- **Brief**
Each line of the records below that holds "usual" should be returned.
+++ Records supplied +++
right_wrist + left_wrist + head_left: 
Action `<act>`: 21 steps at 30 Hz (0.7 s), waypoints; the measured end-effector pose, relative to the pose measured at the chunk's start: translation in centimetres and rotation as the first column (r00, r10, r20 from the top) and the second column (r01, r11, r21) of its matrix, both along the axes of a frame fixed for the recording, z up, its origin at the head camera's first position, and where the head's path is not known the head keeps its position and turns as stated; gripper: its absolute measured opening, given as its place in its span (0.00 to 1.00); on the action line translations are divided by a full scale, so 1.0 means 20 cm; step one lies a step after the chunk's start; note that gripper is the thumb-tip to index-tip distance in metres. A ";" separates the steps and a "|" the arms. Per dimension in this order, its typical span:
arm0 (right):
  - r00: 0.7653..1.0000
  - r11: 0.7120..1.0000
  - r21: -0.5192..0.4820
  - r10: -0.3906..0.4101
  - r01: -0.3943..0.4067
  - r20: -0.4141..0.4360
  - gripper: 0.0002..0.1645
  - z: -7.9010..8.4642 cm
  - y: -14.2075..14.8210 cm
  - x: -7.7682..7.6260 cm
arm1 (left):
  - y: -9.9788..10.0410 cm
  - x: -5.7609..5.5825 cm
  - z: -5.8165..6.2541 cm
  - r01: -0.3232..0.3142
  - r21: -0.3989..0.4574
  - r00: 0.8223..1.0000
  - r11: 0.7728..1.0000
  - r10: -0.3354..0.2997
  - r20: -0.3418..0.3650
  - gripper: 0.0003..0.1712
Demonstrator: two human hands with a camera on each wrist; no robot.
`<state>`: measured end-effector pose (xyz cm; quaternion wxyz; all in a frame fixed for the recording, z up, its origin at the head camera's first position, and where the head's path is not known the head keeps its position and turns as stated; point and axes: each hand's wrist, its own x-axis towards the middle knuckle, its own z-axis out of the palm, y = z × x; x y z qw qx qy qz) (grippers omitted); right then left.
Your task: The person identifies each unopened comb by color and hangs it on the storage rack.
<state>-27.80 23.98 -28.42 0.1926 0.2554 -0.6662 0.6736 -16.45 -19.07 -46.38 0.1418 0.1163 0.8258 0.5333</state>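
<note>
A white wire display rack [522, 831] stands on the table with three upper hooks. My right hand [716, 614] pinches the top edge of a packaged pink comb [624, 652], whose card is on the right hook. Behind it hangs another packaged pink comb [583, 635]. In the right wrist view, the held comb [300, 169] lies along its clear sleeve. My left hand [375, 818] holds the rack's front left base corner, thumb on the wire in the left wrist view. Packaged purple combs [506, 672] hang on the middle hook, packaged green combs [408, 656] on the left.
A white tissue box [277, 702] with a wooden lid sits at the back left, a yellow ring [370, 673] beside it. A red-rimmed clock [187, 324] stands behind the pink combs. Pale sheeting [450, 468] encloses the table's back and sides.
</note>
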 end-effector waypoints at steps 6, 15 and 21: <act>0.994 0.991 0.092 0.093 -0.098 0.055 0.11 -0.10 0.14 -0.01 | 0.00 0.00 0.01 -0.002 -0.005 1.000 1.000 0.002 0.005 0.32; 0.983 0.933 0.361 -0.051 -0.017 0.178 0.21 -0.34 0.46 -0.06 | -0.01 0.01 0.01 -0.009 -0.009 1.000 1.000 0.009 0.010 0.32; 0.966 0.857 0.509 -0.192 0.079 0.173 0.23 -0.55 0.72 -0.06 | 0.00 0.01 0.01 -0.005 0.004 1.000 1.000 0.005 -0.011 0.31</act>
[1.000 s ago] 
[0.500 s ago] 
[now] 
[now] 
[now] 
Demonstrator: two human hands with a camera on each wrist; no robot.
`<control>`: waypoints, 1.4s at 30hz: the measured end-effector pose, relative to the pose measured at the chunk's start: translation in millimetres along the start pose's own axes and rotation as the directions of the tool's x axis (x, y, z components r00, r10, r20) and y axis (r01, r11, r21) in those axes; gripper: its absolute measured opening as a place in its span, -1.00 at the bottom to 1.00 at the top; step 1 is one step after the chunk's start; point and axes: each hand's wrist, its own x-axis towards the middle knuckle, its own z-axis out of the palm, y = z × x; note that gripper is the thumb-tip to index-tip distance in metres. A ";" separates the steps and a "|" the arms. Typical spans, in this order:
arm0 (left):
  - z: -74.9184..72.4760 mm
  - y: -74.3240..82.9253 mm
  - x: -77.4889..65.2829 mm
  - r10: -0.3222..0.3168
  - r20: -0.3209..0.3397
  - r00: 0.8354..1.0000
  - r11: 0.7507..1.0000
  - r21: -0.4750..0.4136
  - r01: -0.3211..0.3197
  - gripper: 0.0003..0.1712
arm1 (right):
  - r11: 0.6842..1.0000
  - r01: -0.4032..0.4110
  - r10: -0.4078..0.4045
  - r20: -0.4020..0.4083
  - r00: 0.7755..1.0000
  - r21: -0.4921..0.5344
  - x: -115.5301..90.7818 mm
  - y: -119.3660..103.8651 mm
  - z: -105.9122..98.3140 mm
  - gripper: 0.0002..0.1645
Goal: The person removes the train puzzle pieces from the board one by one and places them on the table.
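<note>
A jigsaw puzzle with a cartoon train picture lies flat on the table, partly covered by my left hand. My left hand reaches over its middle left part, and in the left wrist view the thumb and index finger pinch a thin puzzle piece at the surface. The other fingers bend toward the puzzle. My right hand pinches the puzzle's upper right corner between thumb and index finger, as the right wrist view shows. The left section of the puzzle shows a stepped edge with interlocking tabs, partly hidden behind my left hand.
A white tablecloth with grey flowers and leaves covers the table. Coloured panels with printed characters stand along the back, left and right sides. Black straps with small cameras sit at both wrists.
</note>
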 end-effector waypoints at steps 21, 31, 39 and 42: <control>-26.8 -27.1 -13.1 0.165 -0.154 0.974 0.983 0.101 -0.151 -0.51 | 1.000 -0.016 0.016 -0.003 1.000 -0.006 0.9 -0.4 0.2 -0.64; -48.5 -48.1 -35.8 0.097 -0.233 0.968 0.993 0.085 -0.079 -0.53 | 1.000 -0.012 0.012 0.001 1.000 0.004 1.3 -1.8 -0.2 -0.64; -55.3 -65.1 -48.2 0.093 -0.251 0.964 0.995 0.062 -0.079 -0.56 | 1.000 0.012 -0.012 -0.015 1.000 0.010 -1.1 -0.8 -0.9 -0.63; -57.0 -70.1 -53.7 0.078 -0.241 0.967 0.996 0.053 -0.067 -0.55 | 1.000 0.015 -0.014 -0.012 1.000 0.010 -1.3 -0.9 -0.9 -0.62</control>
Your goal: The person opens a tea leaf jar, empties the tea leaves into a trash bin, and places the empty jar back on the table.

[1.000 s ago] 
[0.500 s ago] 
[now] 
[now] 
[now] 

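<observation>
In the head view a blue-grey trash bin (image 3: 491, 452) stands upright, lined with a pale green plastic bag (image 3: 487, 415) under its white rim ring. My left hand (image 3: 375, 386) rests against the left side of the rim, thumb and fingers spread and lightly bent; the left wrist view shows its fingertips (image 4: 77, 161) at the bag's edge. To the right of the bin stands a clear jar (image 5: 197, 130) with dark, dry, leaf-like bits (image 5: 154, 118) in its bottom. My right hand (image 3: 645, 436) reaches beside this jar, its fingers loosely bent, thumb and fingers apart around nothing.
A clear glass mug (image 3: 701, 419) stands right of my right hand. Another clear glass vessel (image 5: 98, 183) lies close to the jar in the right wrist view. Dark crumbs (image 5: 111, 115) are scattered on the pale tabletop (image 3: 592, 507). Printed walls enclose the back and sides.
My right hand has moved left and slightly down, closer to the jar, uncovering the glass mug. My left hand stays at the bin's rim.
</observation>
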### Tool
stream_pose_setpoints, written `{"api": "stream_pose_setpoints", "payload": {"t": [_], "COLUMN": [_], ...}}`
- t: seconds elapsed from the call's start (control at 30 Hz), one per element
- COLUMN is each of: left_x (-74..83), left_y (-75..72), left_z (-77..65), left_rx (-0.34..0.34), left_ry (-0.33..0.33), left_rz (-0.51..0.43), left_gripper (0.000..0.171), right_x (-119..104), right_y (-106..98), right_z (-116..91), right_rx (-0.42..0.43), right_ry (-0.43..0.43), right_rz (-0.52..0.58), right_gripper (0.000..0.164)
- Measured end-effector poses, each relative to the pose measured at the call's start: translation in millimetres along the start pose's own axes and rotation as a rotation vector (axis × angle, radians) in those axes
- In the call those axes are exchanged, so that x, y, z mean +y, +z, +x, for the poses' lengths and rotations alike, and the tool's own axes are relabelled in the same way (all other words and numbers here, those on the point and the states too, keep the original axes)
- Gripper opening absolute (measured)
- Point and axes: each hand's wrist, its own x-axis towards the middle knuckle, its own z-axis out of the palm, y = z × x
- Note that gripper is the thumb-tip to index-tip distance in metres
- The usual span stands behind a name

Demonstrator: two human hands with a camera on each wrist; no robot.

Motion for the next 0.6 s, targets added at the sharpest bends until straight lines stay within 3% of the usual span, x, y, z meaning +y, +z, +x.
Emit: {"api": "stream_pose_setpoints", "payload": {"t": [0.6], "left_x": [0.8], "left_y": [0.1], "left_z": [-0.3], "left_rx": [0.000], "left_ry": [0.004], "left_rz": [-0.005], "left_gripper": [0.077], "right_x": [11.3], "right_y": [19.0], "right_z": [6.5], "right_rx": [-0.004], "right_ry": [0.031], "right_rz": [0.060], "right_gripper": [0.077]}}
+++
- **Exercise output**
- The usual span stands behind a name
Motion for the next 0.6 s, targets added at the sharpest bends until straight lines stay within 3% of the usual span, x, y, z meaning +y, +z, +x.

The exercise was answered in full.